Thank you for your message.
If you care about the highest quality, this setting will definitely help. WordPress compresses images to 82% quality by default. My plugin uses these images and converts them to WebP format. I don’t know if 100% is a good choice because these files will be huge, but 90% should be a great choice.
If you care about the highest quality of images and the smallest possible weight, then also check the AVIF format. Images in the AVIF format have about 40% less weight compared to WebP, while maintaining even better quality.
Thanks for the reply @mateuszgbiorczyk
Does it matter that the JPGs are huge if the client is not downloading them (i.e. the client gets the converted and compressed WEBP images) ?
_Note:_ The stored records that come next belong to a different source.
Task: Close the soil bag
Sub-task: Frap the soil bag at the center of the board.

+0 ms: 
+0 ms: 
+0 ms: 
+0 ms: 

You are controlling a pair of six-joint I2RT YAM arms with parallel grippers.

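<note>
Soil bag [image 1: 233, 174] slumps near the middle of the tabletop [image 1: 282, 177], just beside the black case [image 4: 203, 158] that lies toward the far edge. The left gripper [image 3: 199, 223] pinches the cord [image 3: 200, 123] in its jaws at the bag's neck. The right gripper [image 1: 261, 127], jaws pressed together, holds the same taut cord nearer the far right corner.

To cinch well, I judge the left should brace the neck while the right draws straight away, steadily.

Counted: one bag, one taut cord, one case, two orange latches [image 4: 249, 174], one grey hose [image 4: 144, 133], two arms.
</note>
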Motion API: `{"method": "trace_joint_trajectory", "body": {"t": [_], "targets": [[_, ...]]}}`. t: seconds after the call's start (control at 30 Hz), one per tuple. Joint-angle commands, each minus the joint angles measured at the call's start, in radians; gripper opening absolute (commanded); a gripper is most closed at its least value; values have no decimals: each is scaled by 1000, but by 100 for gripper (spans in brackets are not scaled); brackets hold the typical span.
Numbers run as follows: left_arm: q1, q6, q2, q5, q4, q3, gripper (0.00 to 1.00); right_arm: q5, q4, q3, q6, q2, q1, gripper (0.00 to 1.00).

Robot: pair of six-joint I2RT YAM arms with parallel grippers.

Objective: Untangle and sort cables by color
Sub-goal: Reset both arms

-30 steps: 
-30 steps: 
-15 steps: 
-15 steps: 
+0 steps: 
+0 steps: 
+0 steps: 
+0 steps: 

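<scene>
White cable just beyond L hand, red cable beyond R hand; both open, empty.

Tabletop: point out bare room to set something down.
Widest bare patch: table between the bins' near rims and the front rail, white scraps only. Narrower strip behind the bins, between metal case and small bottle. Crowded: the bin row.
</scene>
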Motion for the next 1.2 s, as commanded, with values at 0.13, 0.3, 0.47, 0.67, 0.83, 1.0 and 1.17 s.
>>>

@jamieburchell In principle you are right, but I will explain to you how it works fully.
When a browser tries to download an image file, the server checks if it supports the AVIF format (if enabled in the plugin settings). If so, the browser will receive the equivalent of the original image in the AVIF format. If it does not support AVIF, but supports the WebP format, the browser will receive the equivalent of the original image in WebP format. In case the browser does not support either WebP or AVIF, the original image is loaded. This means full support for all browsers.
@mateuszgbiorczyk Sure, so basically it’s not ideal in the case that the client does not support WEBP.
I’ll probably go with 90% anyway but thanks for clarifying!
@jamieburchell There are no perfect solutions, but this solution is not far from ideal. However, I wanted you to have a complete picture of the situation.